Defendant asserts that the good faith exception should not apply because the Tenth Circuit had not decided the issue and a split of authority existed among other circuits. In support of his assertion, defendant cites the Third Circuit decision in United States v. Katzin , 732 F.3d 187, 197 (3d Cir. 2013). That opinion has been vacated, however, and the Third Circuit plans to re-hear the case en banc. See 2013 WL 7033666 (3d Cir. Dec. 12, 2013). Upon careful review, the Court agrees with Judge Waxse that the good faith exception should apply in the circumstances of this case. In particular, the Court concurs with the Second Circuit decision in United States v. Aguiar , 737 F.3d 251 (2d Cir. 2013). There, the court found that prior to Davis, where no binding Second Circuit precedent existed, based on the Supreme Court decisions in Knotts and United States v. Karo , 468 U.S. 705 (1984), law enforcement could reasonably conclude that placing a GPS device on the outside of defendant's vehicle did not violate the Fourth Amendment. See Aguiar , 737 F.3d at 261. As Judge Waxse noted, it appears that in this case the officers' actions were not a deliberate attempt to ignore the law, but rather a good faith effort to comply with the law as it existed at the time. Based on this record, the Court overrules defendant's objection to the magistrate judge report and recommendation.

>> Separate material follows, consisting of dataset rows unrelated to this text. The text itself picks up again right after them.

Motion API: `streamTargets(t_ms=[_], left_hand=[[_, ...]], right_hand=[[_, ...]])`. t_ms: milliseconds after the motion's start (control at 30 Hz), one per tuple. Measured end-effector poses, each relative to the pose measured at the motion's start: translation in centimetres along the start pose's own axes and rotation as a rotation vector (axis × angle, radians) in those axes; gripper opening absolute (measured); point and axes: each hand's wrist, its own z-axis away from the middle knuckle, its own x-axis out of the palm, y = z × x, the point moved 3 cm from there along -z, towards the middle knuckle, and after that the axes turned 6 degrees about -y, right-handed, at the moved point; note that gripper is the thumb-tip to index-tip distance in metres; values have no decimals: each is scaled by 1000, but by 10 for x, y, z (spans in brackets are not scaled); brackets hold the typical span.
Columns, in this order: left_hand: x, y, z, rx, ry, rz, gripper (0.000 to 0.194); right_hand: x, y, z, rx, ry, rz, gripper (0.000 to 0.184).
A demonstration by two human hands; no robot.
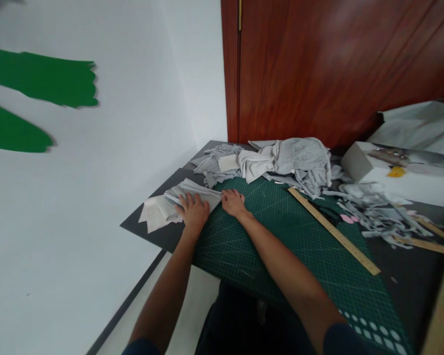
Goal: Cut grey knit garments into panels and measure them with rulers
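My left hand lies flat with fingers spread on a stack of folded grey fabric pieces at the left end of the table. My right hand rests beside it at the stack's right edge, fingers curled down onto the fabric and the green cutting mat. White fabric or paper pieces stick out from under the stack on the left.
A heap of grey cloth lies at the back of the mat. A wooden ruler lies diagonally on the mat. Fabric scraps and a white box are at the right. A wooden door stands behind.
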Motion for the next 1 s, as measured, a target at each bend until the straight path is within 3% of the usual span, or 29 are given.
streamTargets(t_ms=[133,267,533,700,833,1000], left_hand=[[-12,16,1,6,-3,4,57],[-17,49,9,66,11,44,64],[-1,152,44,383,-52,91,54],[15,210,63,560,-134,166,59],[29,228,70,597,-187,190,59],[38,227,73,627,-217,206,57]], right_hand=[[-17,25,25,96,-1,40,43],[-38,58,55,202,97,78,46],[-84,139,123,442,244,133,47],[-115,187,159,606,355,193,47],[-127,214,181,715,333,212,38],[-121,222,194,689,345,222,37]])
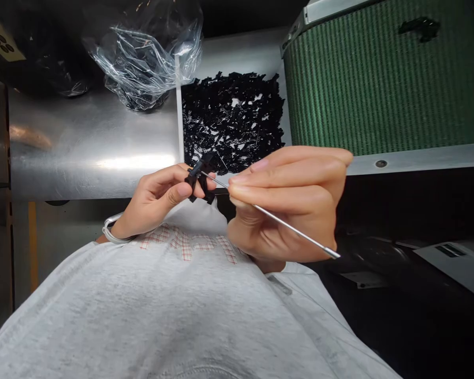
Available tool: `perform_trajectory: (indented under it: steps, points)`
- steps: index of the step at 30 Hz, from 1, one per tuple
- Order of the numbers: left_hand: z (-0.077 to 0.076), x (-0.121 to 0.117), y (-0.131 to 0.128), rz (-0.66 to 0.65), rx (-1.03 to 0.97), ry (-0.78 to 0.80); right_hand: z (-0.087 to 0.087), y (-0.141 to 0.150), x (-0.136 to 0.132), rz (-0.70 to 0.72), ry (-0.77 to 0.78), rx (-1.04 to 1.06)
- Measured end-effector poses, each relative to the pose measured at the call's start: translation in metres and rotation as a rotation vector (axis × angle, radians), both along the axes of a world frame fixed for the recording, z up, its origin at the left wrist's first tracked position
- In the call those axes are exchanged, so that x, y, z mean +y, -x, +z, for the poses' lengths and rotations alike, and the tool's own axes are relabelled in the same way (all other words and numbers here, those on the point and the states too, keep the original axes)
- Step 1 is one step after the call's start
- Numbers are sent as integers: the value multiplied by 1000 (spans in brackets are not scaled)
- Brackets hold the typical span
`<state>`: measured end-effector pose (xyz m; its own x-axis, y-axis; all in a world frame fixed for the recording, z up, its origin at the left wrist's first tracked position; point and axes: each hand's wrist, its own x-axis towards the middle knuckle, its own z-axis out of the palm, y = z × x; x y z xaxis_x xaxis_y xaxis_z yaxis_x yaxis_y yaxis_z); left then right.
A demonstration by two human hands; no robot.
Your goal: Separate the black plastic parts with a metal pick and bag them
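Note:
My left hand (158, 195) is closed on a small black plastic part (203, 171), pinched between thumb and fingers in front of my chest. A thin metal rod (288, 226) runs through the closed fingers of my right hand (292, 200). The rod's narrow far end meets the black part or lies just before it; I cannot tell whether it enters it. Its thicker near end sticks out below my right hand. Just beyond both hands, a white tray (179, 116) holds a spread of many small black parts (237, 116).
A clear plastic bag (142, 63) with dark contents sits on the metal table (90, 142) at the back left. To the right is a green ribbed conveyor belt (359, 89) with a metal edge. One black piece (418, 27) lies on the belt.

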<state>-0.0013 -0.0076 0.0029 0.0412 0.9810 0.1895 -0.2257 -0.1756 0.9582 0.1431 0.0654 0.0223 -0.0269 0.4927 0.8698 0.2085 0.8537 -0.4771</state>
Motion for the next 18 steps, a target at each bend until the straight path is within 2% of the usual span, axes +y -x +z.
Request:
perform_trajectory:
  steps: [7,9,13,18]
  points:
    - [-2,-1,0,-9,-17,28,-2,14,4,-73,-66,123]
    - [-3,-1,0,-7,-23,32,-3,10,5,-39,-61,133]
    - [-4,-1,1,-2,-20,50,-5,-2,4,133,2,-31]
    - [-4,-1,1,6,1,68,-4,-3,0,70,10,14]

IT IS THEREFORE ORDERED that Defendant's Objection To The Report And Recommendation Filed By The Magistrate (Doc. #77) filed January 23, 2014 be and hereby is OVERRULED.

IT IS FURTHER ORDERED that the Court hereby adopts the magistrate judge Report And Recommendation (Doc. #71) filed January 15, 2014.

IT IS FURTHER ORDERED that Defendant's Motion To Suppress Evidence (Doc. #48) filed November 7, 2013 be and hereby is OVERRULED.